→ WORK TASK: Set down the first line below and each line after it, ending with the one that holds "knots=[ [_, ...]". Pictures do not belong in the copy.

→ COLLECTED DATA:
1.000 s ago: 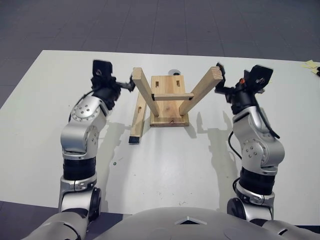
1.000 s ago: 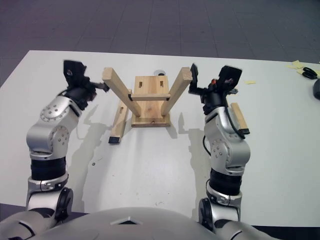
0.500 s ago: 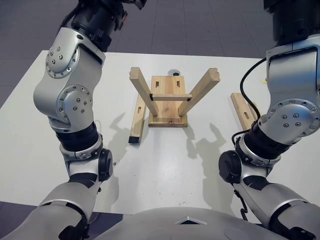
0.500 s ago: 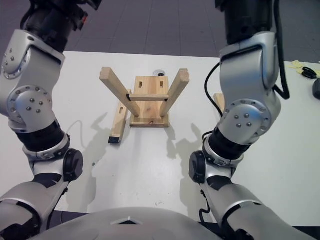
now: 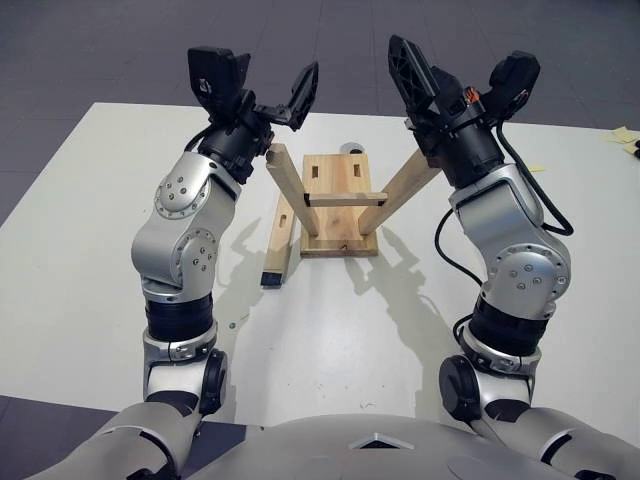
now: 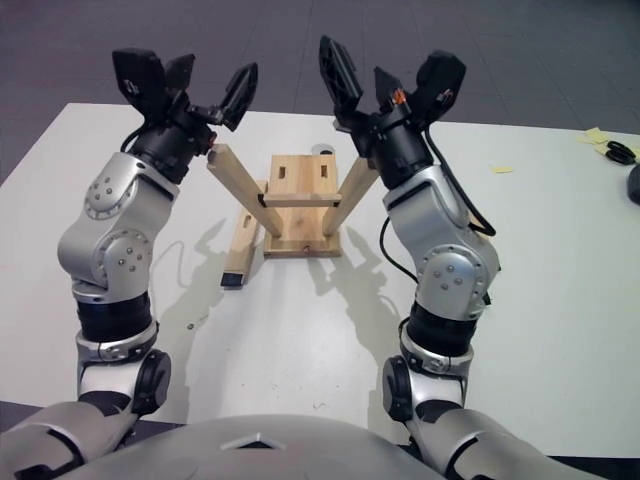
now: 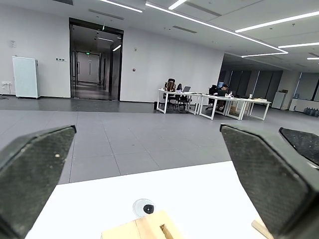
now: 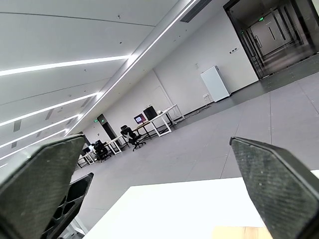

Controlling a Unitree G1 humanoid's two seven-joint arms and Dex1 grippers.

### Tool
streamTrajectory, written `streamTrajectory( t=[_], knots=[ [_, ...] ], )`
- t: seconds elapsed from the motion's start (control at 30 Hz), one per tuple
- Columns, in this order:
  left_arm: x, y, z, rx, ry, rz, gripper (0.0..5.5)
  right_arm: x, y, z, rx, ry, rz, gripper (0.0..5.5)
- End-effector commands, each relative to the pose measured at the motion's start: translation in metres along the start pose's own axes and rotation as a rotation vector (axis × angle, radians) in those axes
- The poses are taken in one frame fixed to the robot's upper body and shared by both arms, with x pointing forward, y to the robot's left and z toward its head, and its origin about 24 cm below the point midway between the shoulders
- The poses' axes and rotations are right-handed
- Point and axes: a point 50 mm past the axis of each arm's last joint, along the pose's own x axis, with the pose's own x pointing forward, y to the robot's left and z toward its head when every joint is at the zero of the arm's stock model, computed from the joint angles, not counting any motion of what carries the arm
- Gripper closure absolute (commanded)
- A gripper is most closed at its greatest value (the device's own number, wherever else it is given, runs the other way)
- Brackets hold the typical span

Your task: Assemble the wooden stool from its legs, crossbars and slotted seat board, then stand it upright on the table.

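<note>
Stool (image 5: 338, 200) upside down at tabletop (image 5: 330, 330) ctr; loose leg (image 5: 279, 235) flat just L of it; sm. disc (image 5: 348, 147) behind.

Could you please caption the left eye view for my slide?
Left gripper and right gripper, both open, hover near the half-built upturned stool; a loose leg lies beside it on the table.

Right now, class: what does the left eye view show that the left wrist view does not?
Left eye view: the upturned stool with its crossbar, and a loose leg lying beside it. Left wrist view: an office with desks and a doorway. Both: the open left gripper and the white table.
</note>
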Motion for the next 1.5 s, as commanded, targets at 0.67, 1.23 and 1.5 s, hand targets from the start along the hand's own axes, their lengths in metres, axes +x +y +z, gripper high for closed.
streamTrajectory(
  t=[0.67, 1.23, 1.5],
  knots=[
    [0.016, 0.055, 0.042, -0.025, -0.090, 0.172, 0.11, -0.056, 0.028, -0.017, 0.257, 0.476, 0.414, 0.10],
    [0.009, 0.032, 0.002, -0.081, 0.024, 0.114, 0.11, -0.003, -0.034, 0.083, -0.144, -0.064, 0.172, 0.10],
    [0.006, 0.032, -0.007, -0.082, 0.048, 0.120, 0.11, -0.029, 0.032, 0.086, 0.083, 0.053, 0.579, 0.10]
  ],
)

→ RESPONSE TO THE EXERCISE:
1.000 s ago: 
1.000 s ago: 
0.500 s ago: 
0.500 s ago: 
now: 
now: 
now: 
now: 

Controlling a Unitree G1 humanoid's two seven-joint arms and Dex1 grippers.

### Tool
streamTrajectory, written `streamTrajectory( t=[_], knots=[ [_, ...] ], )`

The work on the exercise is done.